It is important to specify that among the sequences coding for streptothricin acetyltransferase, the sequences chosen from among a) the sat1, sat2 and sat3 genes, b) the DNA sequences which hybridize with said genes and which encode
for a protein with SAT activity, and c) the DNA sequences that are obtained by degeneration from
sequences a) and b) and which encode a protein having a
SAT activity.

The sequence of sat3 is represented in FIG.
The satl sequence is found in particular in Heim et al, 1989,
The sequence of sat2 is shown in particular in Tietze and Brevet, 1990.

The DNA-SAT sequences are placed under the control of at least one functional promoter in the transformed cell, the use of such promoters will be the subject of examples, these are nevertheless elements which are known to the patient. skilled in the art for eukaryotic cells, whether they be animal cells or plant cells
It is also possible to provide processes implementing transposons.

 The present invention is, in particular, intended to be applied to plant cells, which is why the vectors used are more particularly vectors derived from Agrobactenum, in particular derived from A. tumefaciens or A. rhizogenes, also being a technology known to those skilled in the art.

 The present invention also relates to the use of the genes coding for these streptothricin acetyl transferases as selective markers of transformed eukaryotic cells, isolated or not, differentiated or otherwise, for example, in the form of a cell suspension, of cell aggregates. , embryos, tissues or plants.
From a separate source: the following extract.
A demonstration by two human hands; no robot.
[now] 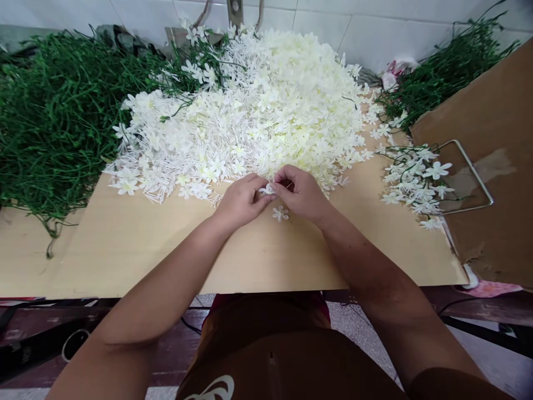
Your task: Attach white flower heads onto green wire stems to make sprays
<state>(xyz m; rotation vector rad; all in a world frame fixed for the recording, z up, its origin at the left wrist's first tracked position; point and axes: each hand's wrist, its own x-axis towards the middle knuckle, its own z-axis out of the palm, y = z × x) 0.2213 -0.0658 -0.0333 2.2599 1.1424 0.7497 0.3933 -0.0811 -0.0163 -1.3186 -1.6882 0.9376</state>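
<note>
My left hand (242, 201) and my right hand (300, 194) meet over the middle of the table, fingertips close together. Between them is a small white artificial flower (267, 189), pinched by the left fingers. The right thumb and forefinger close at the flower's other side; how much of it they grip is partly hidden. Just below the hands a loose white flower (280, 213) lies on the tabletop. Directly beyond my fingers rises a big heap of white and pale yellow artificial flowers (300, 105).
A pile of green plastic stems (54, 116) covers the left side, with more green stems (445, 72) at the back right. Assembled flower sprays (416, 180) lie by a metal wire frame (474, 172). A cardboard sheet (495, 222) leans at the right. The tabletop (266, 261) ends before my body.
</note>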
However, it is understood that the expression of streptothricin acetyltransferase is only one element of selection, that in most cases the genetic construct used for the transformation will furthermore comprise a set of DNA sequences. allowing the transformed cell and the transformed tissues, organs or transformed plants to express a character of interest, particularly in the case of plant cells, a character of agronomic interest.

 It is, of course, not possible to make an exhaustive list of the characters of interest that can be carried by the vectors, one will simply quote the resistance to certain insects in the fight against the rodents of culture, the resistance to certain herbicides to facilitate for example the weeding of certain crops, also the resistance to certain types of diseases such as fungal diseases, or climatic conditions, one can also cite characters such as the increase of the content in certain active principles or products of the secondary metabolism, or the possibility for certain plants to be able to dispense with certain inputs such as, for example, nitrogen inputs, or the improvement of the technological or nutritional properties of certain plants.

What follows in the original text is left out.